REUTERS/Dado Ruvic/File Photo
The bill allows the NSA to eavesdrop on vast amounts of digital communications
from foreigners living outside the United States via American companies like
Facebook Inc, Verizon Communications Inc and Alphabet Inc's Google.
But the program also incidentally scoops up Americans' communications, including
when they communicate with a foreign target living overseas, and can search
those messages without a warrant.
The White House, U.S. intelligence agencies and congressional Republican leaders
have said the program is indispensable to national security, vital to protecting
U.S. allies and needs little or no revision.
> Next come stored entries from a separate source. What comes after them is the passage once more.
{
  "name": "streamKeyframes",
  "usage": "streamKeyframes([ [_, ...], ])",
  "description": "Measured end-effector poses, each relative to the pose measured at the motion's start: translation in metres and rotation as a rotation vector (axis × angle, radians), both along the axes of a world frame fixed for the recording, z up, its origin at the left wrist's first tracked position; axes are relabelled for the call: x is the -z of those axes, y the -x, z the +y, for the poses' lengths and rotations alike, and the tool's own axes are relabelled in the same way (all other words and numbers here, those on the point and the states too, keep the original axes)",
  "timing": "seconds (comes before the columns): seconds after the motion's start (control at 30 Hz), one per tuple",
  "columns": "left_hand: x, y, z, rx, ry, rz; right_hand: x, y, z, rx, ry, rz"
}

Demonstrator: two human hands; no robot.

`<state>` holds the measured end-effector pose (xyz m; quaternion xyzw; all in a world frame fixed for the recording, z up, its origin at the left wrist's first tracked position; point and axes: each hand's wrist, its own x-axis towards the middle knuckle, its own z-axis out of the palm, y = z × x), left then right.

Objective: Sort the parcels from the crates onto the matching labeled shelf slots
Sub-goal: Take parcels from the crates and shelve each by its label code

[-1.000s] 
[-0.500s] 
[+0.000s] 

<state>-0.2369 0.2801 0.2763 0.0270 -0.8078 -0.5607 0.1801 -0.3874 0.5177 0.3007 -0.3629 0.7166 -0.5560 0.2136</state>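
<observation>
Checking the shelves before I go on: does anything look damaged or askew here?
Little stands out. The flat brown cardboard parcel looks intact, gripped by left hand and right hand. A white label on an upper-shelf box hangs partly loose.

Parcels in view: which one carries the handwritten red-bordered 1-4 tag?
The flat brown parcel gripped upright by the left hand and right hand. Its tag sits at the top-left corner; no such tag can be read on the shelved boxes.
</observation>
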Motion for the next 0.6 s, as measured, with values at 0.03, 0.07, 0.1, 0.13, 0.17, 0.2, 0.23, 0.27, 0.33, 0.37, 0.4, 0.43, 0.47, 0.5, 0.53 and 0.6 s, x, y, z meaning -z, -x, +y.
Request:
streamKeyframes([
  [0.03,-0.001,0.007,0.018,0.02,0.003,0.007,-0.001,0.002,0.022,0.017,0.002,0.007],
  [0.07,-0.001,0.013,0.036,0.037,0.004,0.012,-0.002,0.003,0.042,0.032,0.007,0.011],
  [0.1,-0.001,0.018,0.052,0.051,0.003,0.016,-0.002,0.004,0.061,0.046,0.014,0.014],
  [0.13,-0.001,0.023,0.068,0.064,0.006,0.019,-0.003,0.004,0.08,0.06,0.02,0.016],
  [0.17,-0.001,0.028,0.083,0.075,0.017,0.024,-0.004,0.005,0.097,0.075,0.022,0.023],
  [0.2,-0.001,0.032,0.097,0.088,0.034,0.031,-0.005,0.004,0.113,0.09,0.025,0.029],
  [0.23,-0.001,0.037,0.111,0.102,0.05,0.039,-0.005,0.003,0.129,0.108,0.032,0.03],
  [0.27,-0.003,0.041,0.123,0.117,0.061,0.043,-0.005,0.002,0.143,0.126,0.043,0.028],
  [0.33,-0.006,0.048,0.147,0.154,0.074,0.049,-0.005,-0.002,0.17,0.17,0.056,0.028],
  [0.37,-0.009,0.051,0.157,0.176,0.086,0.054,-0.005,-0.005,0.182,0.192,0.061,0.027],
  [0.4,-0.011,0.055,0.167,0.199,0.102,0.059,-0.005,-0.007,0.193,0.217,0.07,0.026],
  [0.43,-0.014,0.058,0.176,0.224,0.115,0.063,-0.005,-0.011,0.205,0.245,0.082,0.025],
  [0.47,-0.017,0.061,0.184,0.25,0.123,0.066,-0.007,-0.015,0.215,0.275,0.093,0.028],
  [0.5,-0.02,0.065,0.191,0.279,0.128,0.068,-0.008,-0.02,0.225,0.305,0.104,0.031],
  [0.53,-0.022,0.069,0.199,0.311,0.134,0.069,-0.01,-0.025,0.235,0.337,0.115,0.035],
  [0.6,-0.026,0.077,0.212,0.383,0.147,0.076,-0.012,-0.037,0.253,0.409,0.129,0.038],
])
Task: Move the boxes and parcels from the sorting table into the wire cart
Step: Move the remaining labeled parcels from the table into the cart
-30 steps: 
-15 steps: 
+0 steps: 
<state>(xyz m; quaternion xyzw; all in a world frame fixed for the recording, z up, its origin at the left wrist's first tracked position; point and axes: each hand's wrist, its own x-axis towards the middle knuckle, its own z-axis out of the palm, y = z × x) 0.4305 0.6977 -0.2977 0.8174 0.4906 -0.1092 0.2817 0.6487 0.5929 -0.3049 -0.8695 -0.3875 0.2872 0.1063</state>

Privacy advocates say it allows the NSA and other intelligence agencies to grab
data belonging to Americans in a way that represents an affront to the U.S.
Constitution.
"Without additional meaningful constraints, Congress is allowing the government
to use information collected without a warrant against Americans in domestic
court proceedings," Republican Senator Rand Paul and Democratic Senator Ron
Wyden, vocal opponents of the legislation, wrote in a letter to Senate
colleagues last week.
Other proposals introduced in Congress would have required investigators to
obtain a warrant before sifting through emails belonging to Americans.
The measure before the Senate on Tuesday does add a narrow warrant requirement
for cases where the Federal Bureau of Investigation seeks emails related to an
existing criminal investigation that has no relevance to national security.
Privacy advocates said that essentially gave more protections to criminal
suspects than ordinary Americans caught up in the surveillance programs.